Die Spitze der Eiseskälte

Gilserberger Ortsteil Moischeid gehört zu den kältesten Orten

Brach den Kälterekord: Moischeid, hier Einwohner Freddy Wurmbäck, zählte 2012 zu den kältesten Orten Deutschlands. Archivfotos:  1 Rose/ 1 Grede

Hauptschwenda/Moischeid. Der Gilserberger Ortsteil Moischeid gehört laut Wetterexperten zu den kältesten Orten Deutschlands.
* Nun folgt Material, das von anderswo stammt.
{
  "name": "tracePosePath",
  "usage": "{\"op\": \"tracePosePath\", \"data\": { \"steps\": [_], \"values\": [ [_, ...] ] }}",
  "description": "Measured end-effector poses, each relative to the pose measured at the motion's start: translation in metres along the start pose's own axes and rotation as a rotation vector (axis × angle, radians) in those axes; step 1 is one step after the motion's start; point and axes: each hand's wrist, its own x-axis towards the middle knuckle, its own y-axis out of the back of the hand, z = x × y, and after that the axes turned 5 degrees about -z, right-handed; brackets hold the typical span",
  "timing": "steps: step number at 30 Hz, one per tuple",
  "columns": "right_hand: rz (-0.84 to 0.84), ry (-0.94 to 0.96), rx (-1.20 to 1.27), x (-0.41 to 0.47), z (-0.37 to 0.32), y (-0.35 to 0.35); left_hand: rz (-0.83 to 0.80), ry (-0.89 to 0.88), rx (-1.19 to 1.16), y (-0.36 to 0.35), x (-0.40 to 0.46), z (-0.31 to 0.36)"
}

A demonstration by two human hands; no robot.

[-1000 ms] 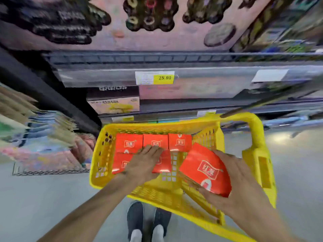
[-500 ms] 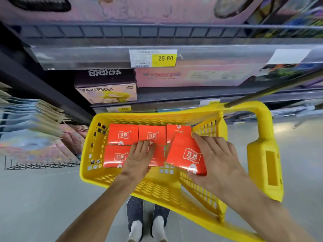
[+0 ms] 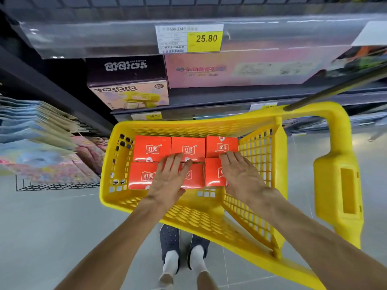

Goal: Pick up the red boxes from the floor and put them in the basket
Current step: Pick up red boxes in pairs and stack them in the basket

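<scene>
Lying under both flat hands: red boxes

The basket is bright yellow, its walls a lattice of small openings. The 6 boxes inside are red-orange with white logo marks. The price tag is white with a yellow panel and dark digits. A shelf box is dark purple above, pale with a yellow picture below; its neighbour is pink. The floor is grey. The shoes are dark blue, the socks white.
</scene>
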Motion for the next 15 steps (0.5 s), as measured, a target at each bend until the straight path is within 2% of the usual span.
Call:
{"op": "tracePosePath", "data": {
  "steps": [8, 12, 15],
  "values": [
    [0.009, -0.037, -0.064, 0.026, -0.007, -0.037, 0.035, -0.001, 0.037, -0.009, 0.002, -0.002],
    [0.1, -0.079, -0.079, 0.03, -0.011, -0.05, 0.047, -0.003, 0.035, -0.01, 0.002, -0.004],
    [0.105, -0.082, -0.056, 0.03, -0.009, -0.052, 0.04, -0.006, 0.043, -0.008, 0.002, -0.004]
  ]
}}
Woher man das so genau weiß? Seit mehr als zwölf Jahren steht auf dem Grundstück von Horst Kohl eine Station des Deutschen Wetterdienstes. Von hier werden die Daten laufend nach Offenbach übertragen.

Als zumindest kälteste Nacht des bisherigen Winters gilt die Nacht zu Mittwoch. Laut Familie Kohl waren es minus 14,4 Grad. In den vorherigen Nächten sei das Quecksilber auf minus acht beziehungsweise neun Grad gesunken. Tags lag der Wert am Mittwochvormittag in zwei Metern Höhe bei minus 8,2 Grad.

Wie die Kohls berichten, werden die Messgeräte in Kürze erneuert, noch feinere Sensoren sollen noch detailliertere Daten liefern.

Wetterdaten aus dem Knüll werden auch in Hauptschwenda erfasst: Hier heißt der Wetterfrosch Heinrich Kuhn. In 2014 gehörte der Neukirchener Ortsteil zu Hessens kältesten Orten. Kuhn betreut seit 1977 die dortige Wetterstation. Wettermessungen haben in Hauptschwenda Tradition: Bereits 1928 hatte Lehrer Fenner damit begonnen.

Heinrich Kuhn erklärt, dass jeweils die Nächte zu Dienstag und Mittwoch zu den kältesten des Winters gehört hätten – seine Station zeigte knapp minus 14 Grad. Auch tags sei es jetzt unangenehm, erzählt der Landwirt: „Es sind minus acht Grad, aber heute weht der Wind sicher mit Stärke Fünf. Das fühlt sich an wie Messerstiche auf der Haut.“

Während am Dienstag fast alles an der Station automatisch läuft, muss der Hauptschwendaer noch täglich selbst die Schneehöhen melden. Die geschlossene Schneedecke von Montag habe nur wenige Stunden angehalten, heute liege ein knapper Zentimeter.